As we mentioned first, the correlation between bitcoin and Nasdaq, a technology index that includes many stocks considered risky, has reached its lowest level since January. According to IntoTheBlock, a cryptocurrency data and analytics company, the 30-day correlation between Bitcoin and the S&P 500 has fallen to 0.04 — practically zero, with a correlation close to 0 indicating that there is no correlation between prices. In short, the separation is clear. Whether or not it is temporary remains to be seen.

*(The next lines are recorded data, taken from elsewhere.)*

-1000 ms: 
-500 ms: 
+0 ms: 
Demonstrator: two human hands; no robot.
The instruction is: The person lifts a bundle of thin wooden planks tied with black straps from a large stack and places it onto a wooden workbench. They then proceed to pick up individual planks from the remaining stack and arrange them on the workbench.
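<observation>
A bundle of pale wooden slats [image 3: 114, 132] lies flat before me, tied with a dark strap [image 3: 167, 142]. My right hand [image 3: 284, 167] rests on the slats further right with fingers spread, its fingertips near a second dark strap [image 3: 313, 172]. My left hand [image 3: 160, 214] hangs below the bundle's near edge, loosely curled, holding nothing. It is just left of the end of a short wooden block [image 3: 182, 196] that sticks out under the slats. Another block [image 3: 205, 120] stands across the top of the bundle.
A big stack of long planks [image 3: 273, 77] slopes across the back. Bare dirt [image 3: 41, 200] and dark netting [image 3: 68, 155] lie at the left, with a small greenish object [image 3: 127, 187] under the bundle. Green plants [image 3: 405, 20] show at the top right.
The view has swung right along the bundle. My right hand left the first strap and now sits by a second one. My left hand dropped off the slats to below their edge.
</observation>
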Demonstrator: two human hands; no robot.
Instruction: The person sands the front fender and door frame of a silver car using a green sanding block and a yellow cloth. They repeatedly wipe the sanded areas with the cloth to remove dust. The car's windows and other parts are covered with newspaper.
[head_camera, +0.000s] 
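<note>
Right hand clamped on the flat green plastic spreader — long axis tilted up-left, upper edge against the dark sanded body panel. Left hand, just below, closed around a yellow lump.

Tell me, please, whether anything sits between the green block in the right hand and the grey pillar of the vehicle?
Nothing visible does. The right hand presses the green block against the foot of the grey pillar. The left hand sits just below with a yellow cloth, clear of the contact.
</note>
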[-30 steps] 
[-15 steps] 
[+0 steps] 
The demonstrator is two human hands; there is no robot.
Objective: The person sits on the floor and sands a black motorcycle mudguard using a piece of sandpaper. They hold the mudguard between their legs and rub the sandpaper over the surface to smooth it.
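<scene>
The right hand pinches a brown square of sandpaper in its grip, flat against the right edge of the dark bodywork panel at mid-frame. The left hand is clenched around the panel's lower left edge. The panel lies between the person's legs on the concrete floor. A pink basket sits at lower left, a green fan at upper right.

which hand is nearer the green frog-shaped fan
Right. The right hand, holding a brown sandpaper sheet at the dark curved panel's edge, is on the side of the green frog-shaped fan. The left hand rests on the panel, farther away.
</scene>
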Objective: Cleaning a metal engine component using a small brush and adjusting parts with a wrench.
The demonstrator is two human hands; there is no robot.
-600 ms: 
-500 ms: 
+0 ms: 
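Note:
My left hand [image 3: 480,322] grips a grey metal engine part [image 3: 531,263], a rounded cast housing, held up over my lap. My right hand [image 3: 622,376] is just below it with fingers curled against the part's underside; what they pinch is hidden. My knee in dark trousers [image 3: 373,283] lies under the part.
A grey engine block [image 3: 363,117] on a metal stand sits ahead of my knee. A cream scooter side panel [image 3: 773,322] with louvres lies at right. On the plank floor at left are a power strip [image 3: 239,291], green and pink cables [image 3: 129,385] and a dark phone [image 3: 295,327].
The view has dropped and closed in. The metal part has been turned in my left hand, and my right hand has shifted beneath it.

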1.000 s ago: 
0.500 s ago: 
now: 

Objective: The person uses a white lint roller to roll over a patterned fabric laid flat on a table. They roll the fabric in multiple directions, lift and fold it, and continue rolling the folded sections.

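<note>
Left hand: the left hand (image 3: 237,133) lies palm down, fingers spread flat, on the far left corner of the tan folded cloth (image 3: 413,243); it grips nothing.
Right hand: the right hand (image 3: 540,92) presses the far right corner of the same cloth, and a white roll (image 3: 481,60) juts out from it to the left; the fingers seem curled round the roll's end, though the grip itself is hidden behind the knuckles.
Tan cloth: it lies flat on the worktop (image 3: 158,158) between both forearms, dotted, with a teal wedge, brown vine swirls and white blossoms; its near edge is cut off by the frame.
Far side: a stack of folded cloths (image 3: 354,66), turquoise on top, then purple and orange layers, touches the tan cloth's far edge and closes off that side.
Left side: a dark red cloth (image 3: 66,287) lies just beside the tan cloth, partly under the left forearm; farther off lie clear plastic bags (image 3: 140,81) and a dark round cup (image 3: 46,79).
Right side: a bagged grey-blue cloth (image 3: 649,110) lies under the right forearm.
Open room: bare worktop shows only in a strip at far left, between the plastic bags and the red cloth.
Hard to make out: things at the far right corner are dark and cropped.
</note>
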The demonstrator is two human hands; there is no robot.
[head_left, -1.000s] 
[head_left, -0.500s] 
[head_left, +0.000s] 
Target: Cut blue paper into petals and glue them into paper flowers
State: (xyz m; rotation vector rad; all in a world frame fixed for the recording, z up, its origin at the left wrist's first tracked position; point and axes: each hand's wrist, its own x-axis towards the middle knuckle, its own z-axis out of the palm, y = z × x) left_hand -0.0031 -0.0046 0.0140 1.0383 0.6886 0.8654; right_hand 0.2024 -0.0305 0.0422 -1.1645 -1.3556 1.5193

The tool is BTC and ETH Visual File Size Range (VPVR) It indicates that both assets are trading near important levels of activity. As long as this is the case, the price is likely to remain fairly stable, barring an unexpected catalyst. However, at the same time, more than 37,800 BTC left cryptocurrency exchanges yesterday alone, according to data tracked by CryptoQuant. This is the largest daily influx of bitcoins since June 17, when traders withdrew nearly 68,000 bitcoins from exchanges. In addition, more than 121,000 BTC, or roughly $2.4 billion at current prices, have left the exchanges in the last 30 days. This exit is often interpreted as a desire for long-term custody, while the opposite move illustrates a corresponding desire to sell crypto assets on exchanges. For example, bitcoin bottomed out domestically at around $18,000 when its outflows from the exchanges reached nearly 68,000 bitcoins on June 17. The price of the cryptocurrency rose towards $24,500 in the following weeks.
“Bitcoin prices have shown notable relative strength recently, amid a traditionally volatile market backdrop,” Glassnode noted in its weekly review published Oct. 10, adding: “Several macro metrics indicate that bitcoin investors are establishing what could be a market floor. bearish, with many similarities to the lows of previous cycles.” In short, despite the weaknesses in the stock markets, it appears that the bitcoin market is simply lacking sellers at the current price level.
When all assets are down like this year, focusing on price is often not the best metric for analysis. At a fundamental level, over the past few months, indications that major financial institutions and tech companies believe cryptocurrencies are here to stay have multiplied. In August, BlackRock, the world’s largest asset manager, launched a special Bitcoin Cash fund to introduce its clients to the current price of Bitcoin. Google announced this month that it will start accepting cryptocurrency as payment for its cloud services early next year by connecting with Coinbase. On the same day, the 239-year-old Bank of New York Mellon launched its own bitcoin and ethereum custody service. In short, despite the price gloom, the asset class is far from slack in its adoption and development. As the saying goes, which translates very poorly: ” Bear markets to build “.
A recent paper by Fidelity digital assets Labeled “Bullish Dollar and Bitcoin,” it adds a layer on the underlying proposal for the parent cryptocurrency. In this report, analysts point out how far Bitcoin as an asset has deviated from what is currently considered the norm. In the new high inflation environment, stable issuance and supply of bitcoin is of particular importance. “Therefore, bitcoin may soon stand in stark contrast to the path that the rest of the world and fiat currencies might take — namely, the path of increasing supply, creating additional money, and expanding central banks’ balance sheets,” the report states. The company predicts that “further depreciation may be required to relieve the high debt burden among advanced economies, while recent events in the UK have demonstrated counterparty and liability risks in the system, making monetary intervention and liquidity doses a feature that does not appear. Of Likely to disappear anytime soon. […] By comparison, bitcoin remains one of the few assets that is not someone else’s liability, does not have counterparty risk, and cannot alter its supply schedule.” The report humbly concludes, “It is up to investors and the market to decide whether this real estate looks more gravity”.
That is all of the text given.